→ **Aim of the exercise**
What is needed is an exact copy of the listing, with no pictures in it.

■ ■ ■ ■ ■

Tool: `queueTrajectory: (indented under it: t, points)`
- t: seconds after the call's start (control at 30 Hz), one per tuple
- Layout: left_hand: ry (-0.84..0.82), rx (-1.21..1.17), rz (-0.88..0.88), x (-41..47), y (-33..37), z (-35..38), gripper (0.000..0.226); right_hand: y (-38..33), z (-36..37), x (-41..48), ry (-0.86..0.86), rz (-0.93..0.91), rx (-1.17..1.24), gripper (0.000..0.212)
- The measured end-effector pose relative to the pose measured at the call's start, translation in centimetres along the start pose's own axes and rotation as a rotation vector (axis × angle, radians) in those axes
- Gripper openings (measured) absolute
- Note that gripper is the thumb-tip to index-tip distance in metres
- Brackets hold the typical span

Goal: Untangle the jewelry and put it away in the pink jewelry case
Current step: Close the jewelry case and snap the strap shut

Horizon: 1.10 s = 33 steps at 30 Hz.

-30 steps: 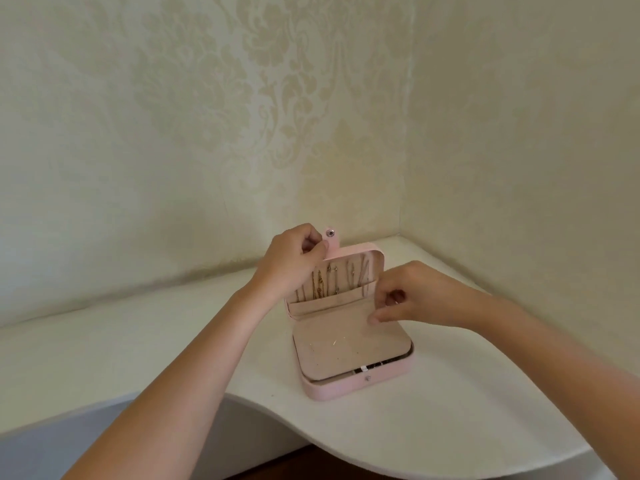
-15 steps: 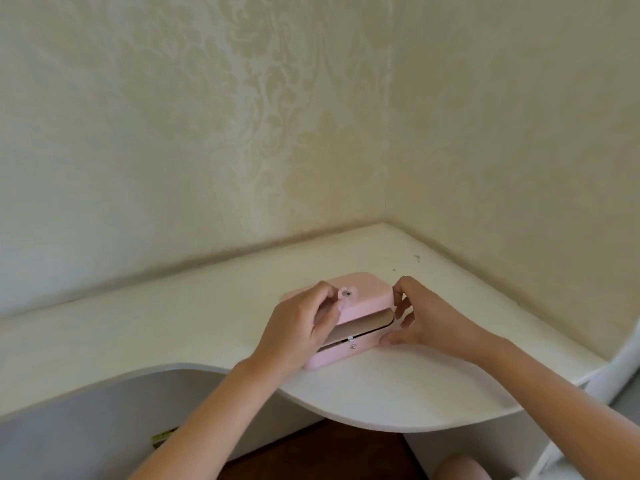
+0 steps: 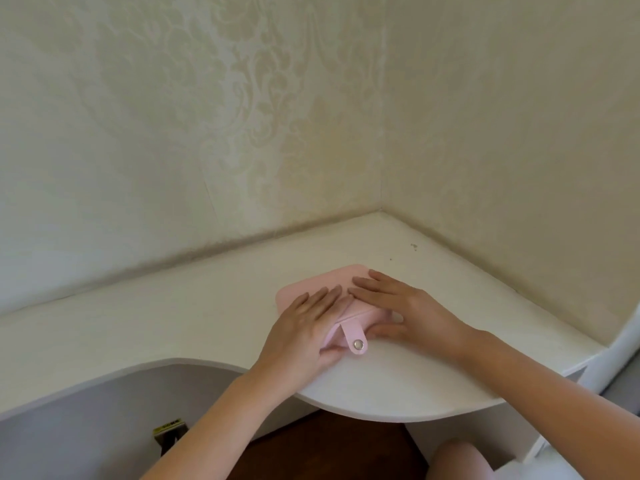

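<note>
The pink jewelry case (image 3: 325, 280) lies closed on the white corner desk (image 3: 173, 317). Its strap with a metal snap (image 3: 359, 344) hangs loose over the front edge, unfastened. My left hand (image 3: 304, 330) presses flat on the left part of the lid, fingers straight, thumb at the case's front. My right hand (image 3: 398, 306) presses flat on the right part of the lid, fingers straight, thumb along the front side. No jewelry is visible; the inside of the case is hidden.
Patterned cream walls (image 3: 242, 116) meet in a corner behind the desk. The desk's curved front edge (image 3: 381, 407) lies just below my hands. Beneath it are a dark wooden floor (image 3: 329, 441) and my knee (image 3: 453, 455).
The lid stood open showing jewelry one second ago. It came down over the base, and both hands now lie flat on top of the closed case.
</note>
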<state>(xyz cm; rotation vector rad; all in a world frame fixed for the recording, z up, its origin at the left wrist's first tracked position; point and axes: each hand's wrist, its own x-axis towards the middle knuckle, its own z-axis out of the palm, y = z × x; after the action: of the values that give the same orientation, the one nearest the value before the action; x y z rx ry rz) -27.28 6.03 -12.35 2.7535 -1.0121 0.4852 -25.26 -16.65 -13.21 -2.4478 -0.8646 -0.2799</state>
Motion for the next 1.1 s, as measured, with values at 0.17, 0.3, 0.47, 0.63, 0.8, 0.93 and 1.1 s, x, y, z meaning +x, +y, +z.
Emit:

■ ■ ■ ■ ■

→ **Solved problem**
Tool: `queueTrajectory: (indented under it: t, points)`
- t: seconds after the call's start (control at 30 Hz), one per tuple
- Layout: left_hand: ry (-0.84..0.82), rx (-1.21..1.17), rz (-0.88..0.88), x (-41..47), y (-33..37), z (-35..38), gripper (0.000..0.226); right_hand: y (-38..33), z (-36..37), x (-41..48), ry (-0.86..0.86), rz (-0.93..0.91), rx (-1.17..1.24), gripper (0.000..0.212)
- The measured end-effector pose relative to the pose measured at the call's start, translation in centimetres along the start pose's own axes and rotation as a rotation vector (axis × angle, radians) in those axes
- Gripper openings (measured) absolute
- Note that gripper is the thumb-tip to index-tip distance in metres
- Brackets hold the typical span

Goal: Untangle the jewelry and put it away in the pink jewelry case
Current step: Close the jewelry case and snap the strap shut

Horizon: 1.10 s = 33 steps at 30 Hz.

-30 steps: 
-15 steps: 
+0 steps: 

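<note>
The pink jewelry case (image 3: 325, 280) lies closed on the white corner desk (image 3: 173, 317). Its strap with a metal snap (image 3: 359, 344) hangs loose over the front edge, unfastened. My left hand (image 3: 304, 330) presses flat on the left part of the lid, fingers straight, thumb at the case's front. My right hand (image 3: 398, 306) presses flat on the right part of the lid, fingers straight, thumb along the front side. No jewelry is visible; the inside of the case is hidden.
Patterned cream walls (image 3: 242, 116) meet in a corner behind the desk. The desk's curved front edge (image 3: 381, 407) lies just below my hands. Beneath it are a dark wooden floor (image 3: 329, 441) and my knee (image 3: 453, 455).
The lid stood open showing jewelry one second ago. It came down over the base, and both hands now lie flat on top of the closed case.
</note>
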<state>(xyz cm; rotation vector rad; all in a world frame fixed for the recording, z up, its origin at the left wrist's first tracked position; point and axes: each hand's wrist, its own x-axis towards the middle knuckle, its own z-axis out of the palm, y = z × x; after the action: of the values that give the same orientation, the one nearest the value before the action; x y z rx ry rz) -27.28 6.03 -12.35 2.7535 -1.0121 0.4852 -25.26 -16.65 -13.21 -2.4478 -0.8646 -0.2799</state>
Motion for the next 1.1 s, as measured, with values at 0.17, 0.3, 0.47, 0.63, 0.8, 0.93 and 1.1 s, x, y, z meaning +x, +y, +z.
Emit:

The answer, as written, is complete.